## TASK PROMPT
Two lines mark the range in the entries below: the one holding "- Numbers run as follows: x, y" and the one holding "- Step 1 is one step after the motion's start". Set down those two and all lines between them, exactly.

## GIVEN DATA
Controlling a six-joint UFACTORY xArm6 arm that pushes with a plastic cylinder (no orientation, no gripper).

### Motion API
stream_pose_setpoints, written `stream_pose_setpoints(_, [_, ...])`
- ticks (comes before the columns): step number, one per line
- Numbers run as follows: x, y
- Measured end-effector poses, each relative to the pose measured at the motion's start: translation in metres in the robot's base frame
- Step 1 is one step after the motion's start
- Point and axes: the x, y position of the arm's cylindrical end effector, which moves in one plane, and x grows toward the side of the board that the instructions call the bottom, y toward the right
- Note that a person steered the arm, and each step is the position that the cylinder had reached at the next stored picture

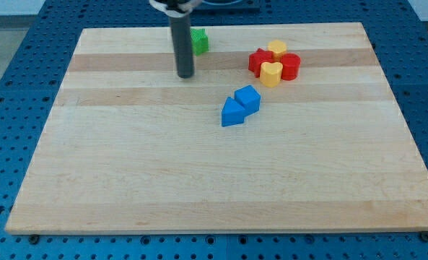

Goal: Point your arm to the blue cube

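The blue cube lies a little right of the board's middle, touching a blue triangular block at its lower left. My tip rests on the board near the view's top, up and to the left of the blue cube, well apart from it. The rod rises straight out of the top of the view.
A green block sits just right of the rod, partly behind it. A cluster at the upper right holds two red blocks and two yellow heart-shaped blocks. The wooden board lies on a blue perforated table.
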Motion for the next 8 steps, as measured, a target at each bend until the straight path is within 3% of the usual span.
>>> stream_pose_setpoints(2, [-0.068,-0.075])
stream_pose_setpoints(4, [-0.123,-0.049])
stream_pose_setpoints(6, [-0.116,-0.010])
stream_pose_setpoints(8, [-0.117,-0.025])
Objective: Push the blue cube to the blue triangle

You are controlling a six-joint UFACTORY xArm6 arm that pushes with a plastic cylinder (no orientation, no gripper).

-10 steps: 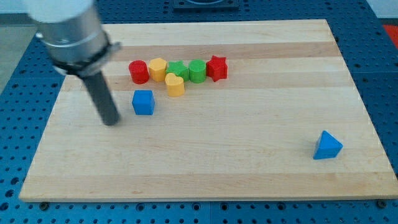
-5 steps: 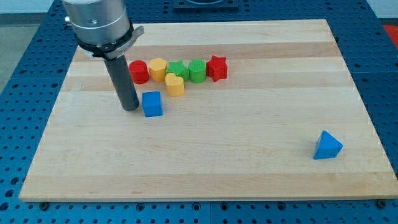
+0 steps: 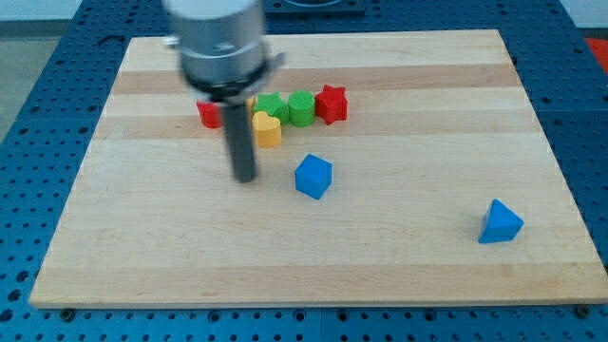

## WRITTEN ANSWER
- Numbers run as follows: x, y
- Measured end-effector poses, each relative to the pose measured at the motion's start: translation in metres in the robot's base frame
- Step 1 is one step after the motion's start

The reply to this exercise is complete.